2010年7月7日星期三

Anaheim Angels 2010 Season Preview and Projections

The Angels won the division title last year for the sixth time in seven years and are one of the most successful franchises in the NHL, but a very important tool of resistance-season makeover, you must fight to overcome the performance of last season. Chone Figgins and Fini John Lackey. His playoff experience was for the 2010 Anaheim Angels invaluable. They are the only players left on his tour of the 2002 World Series. To make matters worse, they have an adequate replacement for the leadoff spot in the rotation Figgins. Brandon Wood and Erick Aybar are both expected to be vaccinated job, but Aybar has to prove he can hit consistently and wood prototypical leadoff hitter is not yours. Angels are not really appropriate, or more.
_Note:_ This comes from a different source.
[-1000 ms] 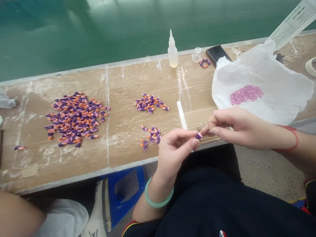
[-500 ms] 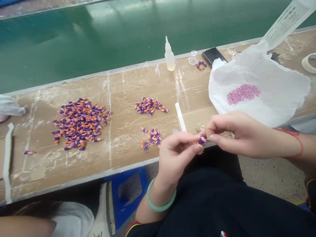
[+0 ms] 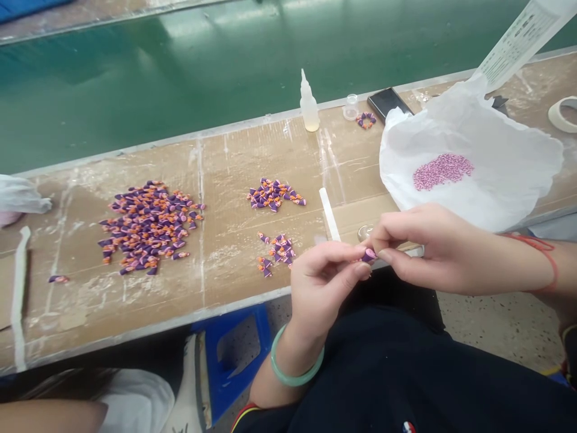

It is the work of Brian Fuentes lose, but has not shown much in the last two seasons. Fernando Rodney might be up, but too close to a major competitor comes to this level of uncertainty at this stage of the season and have so few options. Watch the Angels to trade before the season as one of the keys in the middle of the harvest season team in the World Series contender could vault. Between the loss of two key players and the uncertainty of two important positions until the Angels win in 15:10 games this season. They still have a pretty good shot at the division, but they are good, to Paris, go after the World Series.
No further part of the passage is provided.